El día que estalló la guerra los amigos le dijeron que huyera a Portugal,
pero él no les hizo caso y resolvió hacer, como siempre, lo que le vino en
gana. La noche que lo mataron no había estrellas, por eso no se sabe bien
si fue junto a un barranco o a una acequia, si fue bajo un olivo, un pino o
un alcornoque. Nadie sabe dónde lo enterraron a él ni a su amigo, el
maestro de Pulianas. Nadie el lugar de Alfacar, al pie de la Sierra, donde
quedaron sus huesos. Da igual. Lo que sí se sabe es que a Federico lo
mató la guerra, la sinrazón y el fanatismo. Que lo mató todo lo que es
contrario a la poesía. Lo que sí sabemos muy bien es que un poeta
fusilado en la noche se convierte en símbolo, así no lo queramos.
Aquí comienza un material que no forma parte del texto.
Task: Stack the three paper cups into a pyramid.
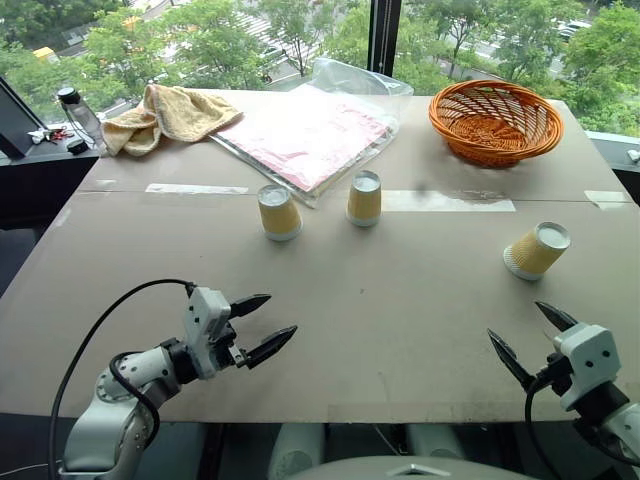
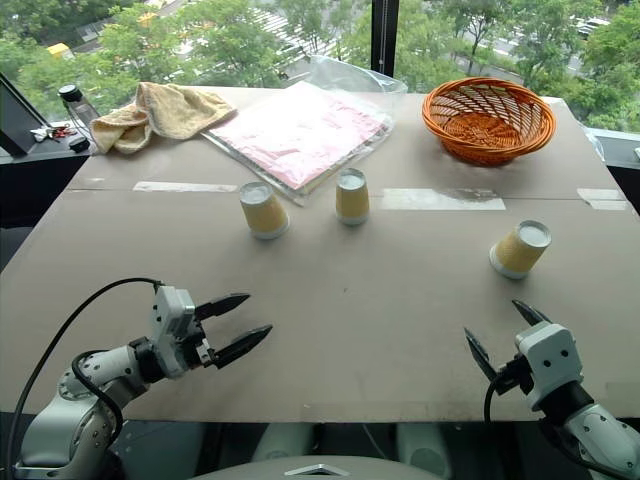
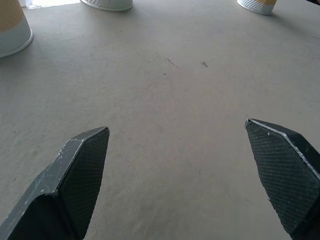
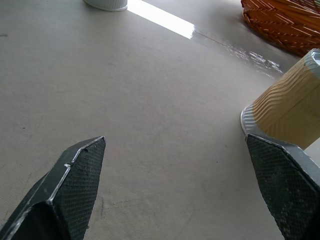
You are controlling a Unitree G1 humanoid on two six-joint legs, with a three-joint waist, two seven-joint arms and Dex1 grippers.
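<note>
Wide beige worktop (image 1: 400, 300) before a window, seen from above and behind two robot arms. Three small tapered paper cups, mustard-yellow ribbed sides with white rims and bases, all upside down and apart, none stacked. Left cup (image 1: 279, 212) and middle cup (image 1: 364, 197) near each other at the centre, upright on their rims, beside a strip of pale tape (image 1: 445, 201). Right cup (image 1: 536, 250) well apart toward the right, tilted, just ahead of the right claw.

Left claw (image 1: 260, 325) at the near left edge, held low over the worktop, pointing forward and slightly rightward; two black fingers spread wide, nothing between them. White wrist with a black cable (image 1: 90, 350) looping behind. Right claw (image 1: 530, 340) at the near right edge, angled forward toward the tilted cup; fingers likewise spread wide and empty.

Far side: round orange woven basket (image 1: 495, 121) at right, flat pink packet in clear plastic (image 1: 305, 135) at centre, crumpled tan cloth (image 1: 165, 115) and a clear bottle with dark cap (image 1: 78, 113) at left.
</note>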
La mañana de un martes de 2014 nos trajo la noticia de que a Rafael
Cadenas le habían concedido el Premio García Lorca de Poesía. La obra
de una de las mayores voces latinoamericanas de nuestro tiempo, nombre
principalísimo de las letras venezolanas, se vio reconocida con el nombre
del poeta andaluz cuya vida es símbolo de libertad, cuya muerte
representa todo lo absurdo de la guerra, la tiranía y la violencia. También
Cadenas sabe bastante de prisión y exilio por causas políticas. Su poesía
ha sabido iluminar en los oscuros y violentos días que nos han tocado
vivir, y le ha merecido muchos otros premios, aunque no todos
signifiquen lo mismo. Merecido en cualquier momento, el Premio García
Lorca al mayor poeta de Venezuela tuvo y tiene un especial significado
para los que creemos en los poderes de la poesía y el influjo sanador de
la palabra sobre la sinrazón, la noche y la barbarie.